Le personnage principal de ce roman est un vrai prodige du piano et exerce ses talents sur les pianos publics en jouant du Beethoven. Son nom est Joseph, mais il se fait appeler Joe. Jean-Baptiste Andréa vous raconte son histoire lorsque le personnage en question décide de revenir sur sa vie et sur son enfance. Celle d’un orphelin qui a perdu ses parents et sa sœur dans le crash d’un avion et qui a grandi dans un pensionnat religieux dans les Pyrénées. Un quotidien rude et âpre, mais aussi un lieu de rencontre avec d’autres marginaux qui trainent leurs casseroles et tentent d’avancer dans une enfance déjà bien malmenée. L’auteur restitue très bien la fragilité de ces jeunes, leurs parcours sinueux. Joseph voit son quotidien changé lorsqu’il rencontre Rose, une jeune fille à qui il doit donner des cours de piano. Le récit prend alors une tournure dans laquelle les rêves et les aspirations du jeune homme peuvent prendre racine. L’auteur écrit un très beau roman sur l’enfance, sur des enfants marginaux, mais qui tentent de survivre au jour le jour. Je découvre l’auteur et c’est une belle découverte, on se laisse porter par cette voix.

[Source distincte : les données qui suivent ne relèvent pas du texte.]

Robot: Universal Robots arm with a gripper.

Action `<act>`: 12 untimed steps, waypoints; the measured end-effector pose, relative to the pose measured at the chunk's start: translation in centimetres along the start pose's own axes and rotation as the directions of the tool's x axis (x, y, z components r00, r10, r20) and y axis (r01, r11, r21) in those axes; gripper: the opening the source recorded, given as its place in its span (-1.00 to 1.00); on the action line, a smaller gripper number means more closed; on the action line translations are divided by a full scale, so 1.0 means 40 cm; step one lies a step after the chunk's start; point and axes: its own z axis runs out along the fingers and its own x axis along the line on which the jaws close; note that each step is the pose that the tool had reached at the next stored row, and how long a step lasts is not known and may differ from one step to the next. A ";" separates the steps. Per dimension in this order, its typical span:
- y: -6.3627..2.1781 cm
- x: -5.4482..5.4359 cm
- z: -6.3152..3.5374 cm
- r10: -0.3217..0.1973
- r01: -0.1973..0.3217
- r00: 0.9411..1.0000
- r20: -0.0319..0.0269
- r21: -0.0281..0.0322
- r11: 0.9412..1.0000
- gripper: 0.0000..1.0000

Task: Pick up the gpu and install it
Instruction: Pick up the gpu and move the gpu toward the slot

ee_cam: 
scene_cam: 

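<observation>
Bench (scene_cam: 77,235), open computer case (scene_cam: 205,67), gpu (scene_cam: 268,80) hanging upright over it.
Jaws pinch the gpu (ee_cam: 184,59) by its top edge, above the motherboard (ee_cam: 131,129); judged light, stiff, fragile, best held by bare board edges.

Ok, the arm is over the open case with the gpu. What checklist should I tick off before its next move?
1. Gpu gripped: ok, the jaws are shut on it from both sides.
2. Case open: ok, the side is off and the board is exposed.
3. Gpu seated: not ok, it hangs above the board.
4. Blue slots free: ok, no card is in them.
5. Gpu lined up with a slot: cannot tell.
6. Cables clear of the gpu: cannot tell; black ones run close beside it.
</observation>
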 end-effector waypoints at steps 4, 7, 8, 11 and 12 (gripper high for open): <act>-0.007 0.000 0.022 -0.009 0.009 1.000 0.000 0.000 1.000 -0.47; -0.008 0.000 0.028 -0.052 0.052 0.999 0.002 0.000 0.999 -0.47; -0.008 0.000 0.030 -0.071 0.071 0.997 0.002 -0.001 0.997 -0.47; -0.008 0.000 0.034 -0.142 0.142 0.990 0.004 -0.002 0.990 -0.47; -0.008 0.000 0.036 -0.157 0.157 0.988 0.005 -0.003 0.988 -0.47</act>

Des diables et des saints, ed. L’Iconoclaste, 19 euros, 361 pages.

Starlight / Richard Wagamese

Une femme et sa fille fuient un mari violent et se réfugient chez Starlight, un fermier touchant qui vit en lisière de forêt canadienne.

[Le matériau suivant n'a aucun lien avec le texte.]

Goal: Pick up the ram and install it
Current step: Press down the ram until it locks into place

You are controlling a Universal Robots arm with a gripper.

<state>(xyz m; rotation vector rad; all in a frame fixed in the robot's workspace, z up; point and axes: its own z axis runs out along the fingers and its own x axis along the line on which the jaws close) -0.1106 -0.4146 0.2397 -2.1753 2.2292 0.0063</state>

Franklin Starlight vit dans sa ferme dans l’Ouest canadien et porte le deuil du vieil homme qui l’a élevé. Un vieil homme qui lui a appris à vivre dans la nature avec tout ce qu’elle représente. On sent qu’une relation forte a été tissée avant que le vieil homme meurt, lorsque Starlight était encore qu’un enfant et qu’il découvrait l’environnement autour de lui. On retrouve d’ailleurs la construction de cette relation dans un précédent roman de l’auteur, « Les étoiles s’éteignent à l’aube ». Dans ce dernier roman, Starlight est adulte et voit sa routine quotidienne avec son ami Roth chamboulée lorsqu’il croise la route d’Emmy et de sa fille Winnie. Emmy fuit un homme violent et tente de préserver sa fille. Starlight décide de les héberger dans sa ferme afin qu’elles ne soient pas poursuivies par les services sociaux. Winnie qui est une enfant turbulente à l’école va alors apprendre à connaître la nature au contact de ce singulier personnage. Un homme plutôt solitaire qui est capable de partir des jours dans la forêt pour ramener des clichés d’animaux magnifiques. Un homme qui rassure et qui sait l’importance des traditions notamment celles apprises par son mentor. C’est à partir de là que l’on voit ces quatre personnages apprendre à se connaître, en vivant dans la ferme de Starlight en lisière de forêt. Les romans de Richard Wagamese ont une atmosphère unique difficile à restituer. La nature à toute son importance mais les relations humaines aussi. Et on retrouve encore une fois dans ce dernier la sensibilité qui caractérise l’auteur, que ce soit dans les dialogues ou dans la construction de ses personnages. L’auteur est mort en 2017 sans avoir pu terminer ce roman et les éditions Zoé qui ont reçu le manuscrit inachevé ont décidé de le publier posthume. Un texte émouvant et marquant.

Starlight, ed. Zoé, 21 euros, 272 pages.